Exercise:
Please copy out every line of the data word for word.

Recorded information:
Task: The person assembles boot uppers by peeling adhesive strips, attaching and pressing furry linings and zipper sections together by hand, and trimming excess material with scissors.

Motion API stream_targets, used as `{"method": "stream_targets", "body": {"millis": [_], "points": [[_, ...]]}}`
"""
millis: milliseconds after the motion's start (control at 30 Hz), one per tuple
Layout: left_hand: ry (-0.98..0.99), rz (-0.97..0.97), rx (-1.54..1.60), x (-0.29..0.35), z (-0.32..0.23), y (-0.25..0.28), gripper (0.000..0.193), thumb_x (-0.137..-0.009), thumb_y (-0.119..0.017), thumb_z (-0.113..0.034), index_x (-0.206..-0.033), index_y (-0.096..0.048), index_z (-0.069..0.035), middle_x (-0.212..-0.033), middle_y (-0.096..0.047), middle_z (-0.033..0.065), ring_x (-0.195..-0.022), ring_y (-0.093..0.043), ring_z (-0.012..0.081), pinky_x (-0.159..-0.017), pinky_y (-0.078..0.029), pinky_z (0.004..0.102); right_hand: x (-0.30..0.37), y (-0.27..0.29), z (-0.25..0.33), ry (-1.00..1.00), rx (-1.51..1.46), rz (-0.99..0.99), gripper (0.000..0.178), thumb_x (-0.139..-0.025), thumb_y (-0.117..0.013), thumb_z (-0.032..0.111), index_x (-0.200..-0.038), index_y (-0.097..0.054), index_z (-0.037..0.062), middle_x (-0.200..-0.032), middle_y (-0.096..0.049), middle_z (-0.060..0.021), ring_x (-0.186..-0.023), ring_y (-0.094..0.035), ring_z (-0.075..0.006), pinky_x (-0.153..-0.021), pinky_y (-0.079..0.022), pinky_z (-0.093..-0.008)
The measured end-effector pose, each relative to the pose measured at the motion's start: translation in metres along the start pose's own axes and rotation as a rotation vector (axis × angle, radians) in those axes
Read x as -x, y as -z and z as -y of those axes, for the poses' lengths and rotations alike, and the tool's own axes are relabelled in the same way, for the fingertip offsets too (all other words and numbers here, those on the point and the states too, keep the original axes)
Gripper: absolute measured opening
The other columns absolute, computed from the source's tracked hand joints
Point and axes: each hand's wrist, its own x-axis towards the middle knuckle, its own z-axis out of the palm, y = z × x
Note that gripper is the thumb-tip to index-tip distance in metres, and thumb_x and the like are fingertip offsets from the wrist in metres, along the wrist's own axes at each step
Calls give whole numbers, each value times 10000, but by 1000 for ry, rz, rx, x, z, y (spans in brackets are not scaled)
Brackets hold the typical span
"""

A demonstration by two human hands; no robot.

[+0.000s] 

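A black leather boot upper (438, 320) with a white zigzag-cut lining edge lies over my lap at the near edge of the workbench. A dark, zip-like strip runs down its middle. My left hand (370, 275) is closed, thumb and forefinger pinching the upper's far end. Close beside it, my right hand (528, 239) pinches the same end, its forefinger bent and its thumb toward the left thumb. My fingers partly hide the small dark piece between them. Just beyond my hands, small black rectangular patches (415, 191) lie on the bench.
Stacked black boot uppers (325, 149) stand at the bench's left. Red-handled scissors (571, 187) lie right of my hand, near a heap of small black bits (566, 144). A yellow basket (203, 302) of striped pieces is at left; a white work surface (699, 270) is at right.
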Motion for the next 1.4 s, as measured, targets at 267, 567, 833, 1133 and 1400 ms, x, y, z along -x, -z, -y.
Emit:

Task output:
Task: The person assembles boot uppers by peeling adhesive strips, attaching and pressing furry linings and zipper sections together by hand, and trimming excess material with scissors.

Motion API stream_targets, used as `{"method": "stream_targets", "body": {"millis": [_], "points": [[_, ...]]}}`
"""
millis: milliseconds after the motion's start (control at 30 Hz), one per tuple
Layout: left_hand: ry (-0.98..0.99), rz (-0.97..0.97), rx (-1.54..1.60), x (-0.29..0.35), z (-0.32..0.23), y (-0.25..0.28), gripper (0.000..0.193), thumb_x (-0.137..-0.009), thumb_y (-0.119..0.017), thumb_z (-0.113..0.034), index_x (-0.206..-0.033), index_y (-0.096..0.048), index_z (-0.069..0.035), middle_x (-0.212..-0.033), middle_y (-0.096..0.047), middle_z (-0.033..0.065), ring_x (-0.195..-0.022), ring_y (-0.093..0.043), ring_z (-0.012..0.081), pinky_x (-0.159..-0.017), pinky_y (-0.078..0.029), pinky_z (0.004..0.102); right_hand: x (-0.30..0.37), y (-0.27..0.29), z (-0.25..0.33), ry (-1.00..1.00), rx (-1.51..1.46), rz (-0.99..0.99), gripper (0.000..0.178), thumb_x (-0.139..-0.025), thumb_y (-0.117..0.013), thumb_z (-0.032..0.111), index_x (-0.200..-0.038), index_y (-0.097..0.054), index_z (-0.037..0.062), middle_x (-0.200..-0.032), middle_y (-0.096..0.049), middle_z (-0.060..0.021), ring_x (-0.186..-0.023), ring_y (-0.094..0.035), ring_z (-0.075..0.006), pinky_x (-0.153..-0.021), pinky_y (-0.079..0.022), pinky_z (-0.093..-0.008)
The measured end-effector pose, each relative to the pose measured at the motion's start: translation in metres along the start pose's own axes and rotation as a rotation vector (axis × angle, radians) in those axes
Read x as -x, y as -z and z as -y of those axes, for the poses' lengths and rotations alike, and the tool's own axes are relabelled in the same way, for the fingertip offsets too (all other words and numbers here, those on the point and the states too, keep the original axes)
Gripper: absolute measured opening
The other columns absolute, computed from the source's tracked hand joints
Point and axes: each hand's wrist, its own x-axis towards the middle knuckle, its own z-axis out of the palm, y = z × x
Note that gripper is the thumb-tip to index-tip distance in metres, and thumb_x and the like are fingertip offsets from the wrist in metres, along the wrist's own axes at each step
Calls give whole numbers, each value times 10000, but by 1000 for ry, rz, rx, x, z, y (spans in brackets are not scaled)
Brackets hold the typical span
"""

A demonstration by two human hands; no robot.

[+0.000s] 

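A black leather boot upper (438, 320) with a white zigzag-cut lining edge lies over my lap at the near edge of the workbench. A dark, zip-like strip runs down its middle. My left hand (370, 275) is closed, thumb and forefinger pinching the upper's far end. Close beside it, my right hand (528, 239) pinches the same end, its forefinger bent and its thumb toward the left thumb. My fingers partly hide the small dark piece between them. Just beyond my hands, small black rectangular patches (415, 191) lie on the bench.
Stacked black boot uppers (325, 149) stand at the bench's left. Red-handled scissors (571, 187) lie right of my hand, near a heap of small black bits (566, 144). A yellow basket (203, 302) of striped pieces is at left; a white work surface (699, 270) is at right.
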Motion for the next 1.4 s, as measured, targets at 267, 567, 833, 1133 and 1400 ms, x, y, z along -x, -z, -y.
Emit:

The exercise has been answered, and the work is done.